Marx’ın, Engels’in, Lenin’in, mülteci olarak yaşadıkları unutulur. Ama onlar, yukarılarda tutulur. Lenin, Rus Devrimi’ni mülteci olarak Avrupa’da yaşadığı ülkelerden yönetmiştir. Bilinen bilimsel yazılarını Rusya dışında mülteci olarak yaşadığı ülkelerde yazmıştır. Buradan bir örgütü yönetmiştir. Marx, deyim yerindeyse; işçi sınıfının dünya görüşünü Londra’daki bir kütüphanenin içinde oturarak yaratmıştır.

Genelde siyasi olmayan ya da çok az okuyan, ama, “mülteci devrimcilere” saldırıken de, keskinliği elden bırakmayanlar, nedense, mülteci olarak yaşayan devrimcilerin siyasi görüşlerini dile getirmelerini kabullenemiyorlar. Adeta söyledikleri: “sizin buna hakkınız yok”. “Oturduğunuz sıcak(!) köşelerden siyaset üretemezsiniz!” “Yurtdışında yaşarken Türkiye”yi  tahlil edilemez!” En çok ileri sürdükleride bu son cümledir.

Marx ve Lenin’in yaşadığı zamanlardaki iletişim teknolojisinin çok geriliğini biliriz. Ama Marx, Londra’da yaşarken, daha 1880’lerin ortalarında, ABD’deki bir gazeteye güncel yazılar yazıyordu. Ve dünyanın bütün köşelerinde gelişen olaylarla ilgili yazılar gönderiyordu.

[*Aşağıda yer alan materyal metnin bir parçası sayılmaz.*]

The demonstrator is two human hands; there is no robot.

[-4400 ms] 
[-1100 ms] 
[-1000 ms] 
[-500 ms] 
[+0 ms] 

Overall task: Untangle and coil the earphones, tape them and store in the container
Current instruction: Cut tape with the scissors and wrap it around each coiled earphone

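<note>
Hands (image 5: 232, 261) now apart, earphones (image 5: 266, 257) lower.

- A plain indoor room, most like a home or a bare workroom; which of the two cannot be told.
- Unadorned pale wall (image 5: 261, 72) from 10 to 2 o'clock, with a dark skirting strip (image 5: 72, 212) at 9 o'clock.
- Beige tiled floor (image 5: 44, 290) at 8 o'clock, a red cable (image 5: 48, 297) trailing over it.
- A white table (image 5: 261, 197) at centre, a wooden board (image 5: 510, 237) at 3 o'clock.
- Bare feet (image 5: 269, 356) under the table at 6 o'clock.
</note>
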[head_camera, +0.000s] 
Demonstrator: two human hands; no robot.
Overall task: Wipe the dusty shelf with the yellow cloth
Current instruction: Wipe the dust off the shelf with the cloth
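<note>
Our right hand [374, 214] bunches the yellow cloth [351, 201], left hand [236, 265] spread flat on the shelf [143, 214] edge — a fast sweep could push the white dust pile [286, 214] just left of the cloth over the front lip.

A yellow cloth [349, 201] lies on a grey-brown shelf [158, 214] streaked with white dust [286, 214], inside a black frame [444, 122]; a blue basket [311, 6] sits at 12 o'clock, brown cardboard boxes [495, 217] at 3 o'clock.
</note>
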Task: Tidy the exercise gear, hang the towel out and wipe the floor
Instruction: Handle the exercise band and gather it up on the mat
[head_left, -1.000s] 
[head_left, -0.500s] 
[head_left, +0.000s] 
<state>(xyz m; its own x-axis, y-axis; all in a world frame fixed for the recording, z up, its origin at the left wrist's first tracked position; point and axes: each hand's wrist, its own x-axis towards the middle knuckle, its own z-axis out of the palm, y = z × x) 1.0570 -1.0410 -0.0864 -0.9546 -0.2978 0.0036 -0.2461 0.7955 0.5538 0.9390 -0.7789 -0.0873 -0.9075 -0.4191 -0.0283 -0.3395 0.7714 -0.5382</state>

Bugün ise, teknolojinin geldiği nokta çok açıktır. Bilgisayarın başına geçip ve bilgisayarınız internet denilen bir sanal dünya ağına da bağlıysa, bir tuşa dokunmakla, söylem yerindeyse; dünya gözününzün önüne geliyor. Ve artık, yüz yıl öncesi gibi, bir yerdeki bir büyük olayı aylar sonrası duymuyorsunuz. Saniyede gözlerinizin önünde. Ve ülkelerin istastiki bilgileri yüzyıl öncesi gib değil, artık her şeyi kayıtlara döküyorlar. “Kara para” denilen olayın bile nerelerde harcandığını, kimlere gittiğini ve miktarını biliyorlar.

Eğer, bir konuda bir araştırma yapmak istiyorsanız, internete bağlı bilgisayarın karşısına geçip, istediğiniz bilgileri yaklaşık olarak elde edebiliyorsunuz. Bütün şirketlerin, devletlerin, gazetelerin, örgütlerin, partilerin ve tüm devrimci ve komünist örgütlerin yayınları internet sayfalarında var. Yabancı dil bilmeniz de pek gerekmiyor. Araştırdığınız konuyla biraz tanışıksanız, neyin nerede olduğunu bulabiliyor, analayabiliyorsunuz.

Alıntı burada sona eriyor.